**Work instructions**. For every line in the records below that holds "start", make a copy.

**Listed entries**.

__________

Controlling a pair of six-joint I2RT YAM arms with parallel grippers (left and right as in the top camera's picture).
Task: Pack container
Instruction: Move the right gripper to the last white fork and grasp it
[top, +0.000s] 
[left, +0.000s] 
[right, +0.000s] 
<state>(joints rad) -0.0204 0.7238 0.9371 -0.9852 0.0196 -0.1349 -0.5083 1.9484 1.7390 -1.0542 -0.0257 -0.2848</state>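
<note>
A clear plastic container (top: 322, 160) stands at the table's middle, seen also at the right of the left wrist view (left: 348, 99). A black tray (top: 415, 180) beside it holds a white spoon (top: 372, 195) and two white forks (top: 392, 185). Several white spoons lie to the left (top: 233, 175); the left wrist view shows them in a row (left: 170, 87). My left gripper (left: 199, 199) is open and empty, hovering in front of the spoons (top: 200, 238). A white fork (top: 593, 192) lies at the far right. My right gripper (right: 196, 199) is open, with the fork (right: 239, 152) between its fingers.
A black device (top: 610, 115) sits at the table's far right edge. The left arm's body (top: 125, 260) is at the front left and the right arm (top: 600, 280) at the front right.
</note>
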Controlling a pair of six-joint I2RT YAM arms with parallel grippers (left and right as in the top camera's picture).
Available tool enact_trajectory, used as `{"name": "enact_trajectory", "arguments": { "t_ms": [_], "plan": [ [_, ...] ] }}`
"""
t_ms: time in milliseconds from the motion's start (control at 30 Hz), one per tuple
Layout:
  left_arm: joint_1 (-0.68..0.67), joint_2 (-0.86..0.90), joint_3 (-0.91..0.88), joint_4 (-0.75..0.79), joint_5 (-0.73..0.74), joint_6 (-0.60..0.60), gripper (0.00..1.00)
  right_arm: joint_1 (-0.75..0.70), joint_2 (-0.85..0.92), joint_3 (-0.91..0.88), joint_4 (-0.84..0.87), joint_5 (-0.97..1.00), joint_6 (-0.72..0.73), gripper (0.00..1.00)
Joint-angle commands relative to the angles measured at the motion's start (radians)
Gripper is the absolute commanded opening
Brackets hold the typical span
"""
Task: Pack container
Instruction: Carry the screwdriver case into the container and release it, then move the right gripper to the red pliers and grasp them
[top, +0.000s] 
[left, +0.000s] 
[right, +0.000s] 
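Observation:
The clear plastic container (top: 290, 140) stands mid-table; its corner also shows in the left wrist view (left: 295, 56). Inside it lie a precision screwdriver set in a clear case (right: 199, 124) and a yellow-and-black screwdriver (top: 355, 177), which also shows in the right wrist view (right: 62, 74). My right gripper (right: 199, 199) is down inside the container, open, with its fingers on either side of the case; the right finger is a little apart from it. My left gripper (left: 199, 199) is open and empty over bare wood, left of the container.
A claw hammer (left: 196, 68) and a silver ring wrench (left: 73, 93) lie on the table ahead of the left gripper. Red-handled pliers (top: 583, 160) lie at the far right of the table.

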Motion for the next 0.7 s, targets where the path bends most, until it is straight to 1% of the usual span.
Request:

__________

**Solution to this problem**.
t_ms: time in milliseconds from the motion's start (control at 30 Hz), one per tuple
Joint-angle commands relative to the angles measured at the motion's start (radians)

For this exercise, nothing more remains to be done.